WHAT IS NEEDED -
Copy the complete listing that follows, letter for letter.
=== DATASET SECTION ===
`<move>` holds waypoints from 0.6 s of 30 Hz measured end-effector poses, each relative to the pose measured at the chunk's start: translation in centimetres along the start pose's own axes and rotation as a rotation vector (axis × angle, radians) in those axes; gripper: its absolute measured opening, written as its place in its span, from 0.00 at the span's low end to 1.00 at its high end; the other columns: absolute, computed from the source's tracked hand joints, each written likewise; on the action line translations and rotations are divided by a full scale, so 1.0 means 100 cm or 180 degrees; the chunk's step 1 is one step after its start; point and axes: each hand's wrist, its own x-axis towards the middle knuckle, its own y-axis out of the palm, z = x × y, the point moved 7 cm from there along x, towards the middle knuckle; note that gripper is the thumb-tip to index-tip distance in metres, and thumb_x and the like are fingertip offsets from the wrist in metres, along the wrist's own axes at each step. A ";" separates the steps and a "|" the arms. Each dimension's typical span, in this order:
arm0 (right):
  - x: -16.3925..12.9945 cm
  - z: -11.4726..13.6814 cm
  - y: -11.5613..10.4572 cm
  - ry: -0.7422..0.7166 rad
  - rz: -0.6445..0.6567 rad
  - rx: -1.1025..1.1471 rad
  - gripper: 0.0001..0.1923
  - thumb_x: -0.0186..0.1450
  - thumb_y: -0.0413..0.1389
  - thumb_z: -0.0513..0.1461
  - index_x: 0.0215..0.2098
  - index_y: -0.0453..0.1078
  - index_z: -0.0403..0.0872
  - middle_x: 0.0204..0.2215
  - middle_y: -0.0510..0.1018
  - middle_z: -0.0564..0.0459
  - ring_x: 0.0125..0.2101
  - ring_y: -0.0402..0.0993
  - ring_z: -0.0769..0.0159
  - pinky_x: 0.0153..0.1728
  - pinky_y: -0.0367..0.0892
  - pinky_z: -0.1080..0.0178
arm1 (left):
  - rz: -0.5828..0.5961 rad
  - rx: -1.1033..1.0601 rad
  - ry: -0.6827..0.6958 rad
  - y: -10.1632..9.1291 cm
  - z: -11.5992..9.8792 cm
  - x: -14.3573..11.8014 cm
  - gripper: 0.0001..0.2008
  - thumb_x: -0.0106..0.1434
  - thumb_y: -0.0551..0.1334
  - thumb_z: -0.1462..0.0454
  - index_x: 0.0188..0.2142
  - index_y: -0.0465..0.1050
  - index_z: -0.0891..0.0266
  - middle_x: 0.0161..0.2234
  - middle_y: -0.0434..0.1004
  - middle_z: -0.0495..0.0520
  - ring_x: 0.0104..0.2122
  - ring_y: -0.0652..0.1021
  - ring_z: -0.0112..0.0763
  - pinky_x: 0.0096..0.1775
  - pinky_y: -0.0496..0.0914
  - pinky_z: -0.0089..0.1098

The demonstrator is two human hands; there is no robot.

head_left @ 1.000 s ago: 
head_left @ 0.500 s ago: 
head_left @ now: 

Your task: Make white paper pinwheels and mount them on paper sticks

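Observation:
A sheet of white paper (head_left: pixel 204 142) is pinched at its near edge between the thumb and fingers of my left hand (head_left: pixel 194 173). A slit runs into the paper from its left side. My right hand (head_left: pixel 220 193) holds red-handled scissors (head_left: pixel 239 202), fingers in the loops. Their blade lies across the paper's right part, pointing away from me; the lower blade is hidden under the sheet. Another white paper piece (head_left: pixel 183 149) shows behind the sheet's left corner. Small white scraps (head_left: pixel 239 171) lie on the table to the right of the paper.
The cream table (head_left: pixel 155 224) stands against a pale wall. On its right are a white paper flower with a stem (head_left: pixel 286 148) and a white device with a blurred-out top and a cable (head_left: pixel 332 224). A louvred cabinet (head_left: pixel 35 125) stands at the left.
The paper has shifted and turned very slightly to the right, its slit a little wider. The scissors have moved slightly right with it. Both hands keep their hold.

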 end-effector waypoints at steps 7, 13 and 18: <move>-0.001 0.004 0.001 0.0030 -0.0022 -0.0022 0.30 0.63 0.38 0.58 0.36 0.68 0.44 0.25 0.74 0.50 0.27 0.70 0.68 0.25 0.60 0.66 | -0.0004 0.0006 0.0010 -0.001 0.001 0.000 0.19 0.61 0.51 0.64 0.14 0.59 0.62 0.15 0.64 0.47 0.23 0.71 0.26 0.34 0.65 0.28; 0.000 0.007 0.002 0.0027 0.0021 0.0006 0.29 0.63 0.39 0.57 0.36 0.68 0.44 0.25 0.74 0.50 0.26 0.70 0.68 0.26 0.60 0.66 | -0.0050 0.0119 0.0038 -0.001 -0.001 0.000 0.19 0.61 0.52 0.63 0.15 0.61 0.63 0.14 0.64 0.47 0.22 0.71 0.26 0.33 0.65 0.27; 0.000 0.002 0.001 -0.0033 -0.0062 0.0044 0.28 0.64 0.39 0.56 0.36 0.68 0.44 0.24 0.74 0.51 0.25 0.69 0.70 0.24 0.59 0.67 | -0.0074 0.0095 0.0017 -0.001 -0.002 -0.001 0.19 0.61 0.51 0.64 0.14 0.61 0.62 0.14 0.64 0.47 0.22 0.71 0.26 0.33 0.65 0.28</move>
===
REPLY -
`<move>` holds waypoints from 0.6 s of 30 Hz measured end-effector poses, each relative to the pose measured at the chunk's start: translation in centimetres along the start pose's own axes and rotation as a rotation vector (axis × angle, radians) in those axes; gripper: its absolute measured opening, written as its place in its span, from 0.00 at the span's low end to 1.00 at its high end; the other columns: absolute, computed from the source's tracked hand joints, each written likewise; on the action line translations and rotations are divided by a full scale, so 1.0 means 100 cm or 180 degrees; the chunk's step 1 is one step after its start; point and axes: each hand's wrist, its own x-axis towards the middle knuckle, its own y-axis out of the palm, z = x × y, the point moved 7 cm from there along x, towards the middle knuckle; note that gripper is the thumb-tip to index-tip distance in metres, and thumb_x and the like are fingertip offsets from the wrist in metres, along the wrist's own axes at each step. A ";" separates the steps and a "|" the arms. Each dimension's typical span, in this order:
arm0 (right):
  - x: -16.3925..12.9945 cm
  - z: -11.4726..13.6814 cm
  - y: -11.5613..10.4572 cm
  - ry: -0.7422..0.7166 rad
  - rz: -0.6445..0.6567 rad
  - rx: -1.1025..1.1471 rad
  - gripper: 0.0001..0.1923
  - thumb_x: -0.0186..0.1450
  - thumb_y: -0.0413..0.1389
  - thumb_z: -0.0513..0.1461
  - index_x: 0.0215..0.2098
  - index_y: -0.0453..0.1078
  - index_z: -0.0403..0.0872
  - middle_x: 0.0204..0.2215
  - middle_y: -0.0510..0.1018
  - middle_z: -0.0564..0.0459
  - ring_x: 0.0125..0.2101
  - ring_y: -0.0402..0.0993
  - ring_z: -0.0769..0.0159
  - pinky_x: 0.0153..0.1728
  - pinky_y: -0.0367..0.0892
  - pinky_z: -0.1080..0.0178
arm1 (left):
  - rz: -0.5828..0.5961 rad
  - rx: -1.1033..1.0601 rad
  - ry: -0.6827..0.6958 rad
  - y: -10.1632..9.1291 cm
  - z: -11.5992..9.8792 cm
  - x: -14.3573..11.8014 cm
  - gripper: 0.0001..0.2008
  - thumb_x: -0.0106..0.1434
  - thumb_y: -0.0551..0.1334
  - thumb_z: -0.1462..0.0454
  - index_x: 0.0188..0.2142
  - index_y: -0.0465..0.1050
  - index_z: -0.0891..0.0266
  - middle_x: 0.0161..0.2234
  - middle_y: -0.0434..0.1004
  - middle_z: -0.0495..0.0520
  - ring_x: 0.0104..0.2122
  - ring_y: -0.0652..0.1021
  - ring_z: -0.0112..0.0763
  - pinky_x: 0.0096..0.1775
  - pinky_y: -0.0496..0.0914
  - pinky_z: -0.0089..0.1098

The demonstrator is two human hands; there is no robot.

head_left @ 1.000 s ago: 
head_left @ 0.500 s ago: 
head_left @ now: 

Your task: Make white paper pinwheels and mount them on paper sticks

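Observation:
A sheet of white paper (head_left: pixel 204 142) is pinched at its near edge between the thumb and fingers of my left hand (head_left: pixel 194 173). A slit runs into the paper from its left side. My right hand (head_left: pixel 220 193) holds red-handled scissors (head_left: pixel 239 202), fingers in the loops. Their blade lies across the paper's right part, pointing away from me; the lower blade is hidden under the sheet. Another white paper piece (head_left: pixel 183 149) shows behind the sheet's left corner. Small white scraps (head_left: pixel 239 171) lie on the table to the right of the paper.
The cream table (head_left: pixel 155 224) stands against a pale wall. On its right are a white paper flower with a stem (head_left: pixel 286 148) and a white device with a blurred-out top and a cable (head_left: pixel 332 224). A louvred cabinet (head_left: pixel 35 125) stands at the left.
The paper has shifted and turned very slightly to the right, its slit a little wider. The scissors have moved slightly right with it. Both hands keep their hold.
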
 end-effector waypoints at steps 7, 13 and 18: <move>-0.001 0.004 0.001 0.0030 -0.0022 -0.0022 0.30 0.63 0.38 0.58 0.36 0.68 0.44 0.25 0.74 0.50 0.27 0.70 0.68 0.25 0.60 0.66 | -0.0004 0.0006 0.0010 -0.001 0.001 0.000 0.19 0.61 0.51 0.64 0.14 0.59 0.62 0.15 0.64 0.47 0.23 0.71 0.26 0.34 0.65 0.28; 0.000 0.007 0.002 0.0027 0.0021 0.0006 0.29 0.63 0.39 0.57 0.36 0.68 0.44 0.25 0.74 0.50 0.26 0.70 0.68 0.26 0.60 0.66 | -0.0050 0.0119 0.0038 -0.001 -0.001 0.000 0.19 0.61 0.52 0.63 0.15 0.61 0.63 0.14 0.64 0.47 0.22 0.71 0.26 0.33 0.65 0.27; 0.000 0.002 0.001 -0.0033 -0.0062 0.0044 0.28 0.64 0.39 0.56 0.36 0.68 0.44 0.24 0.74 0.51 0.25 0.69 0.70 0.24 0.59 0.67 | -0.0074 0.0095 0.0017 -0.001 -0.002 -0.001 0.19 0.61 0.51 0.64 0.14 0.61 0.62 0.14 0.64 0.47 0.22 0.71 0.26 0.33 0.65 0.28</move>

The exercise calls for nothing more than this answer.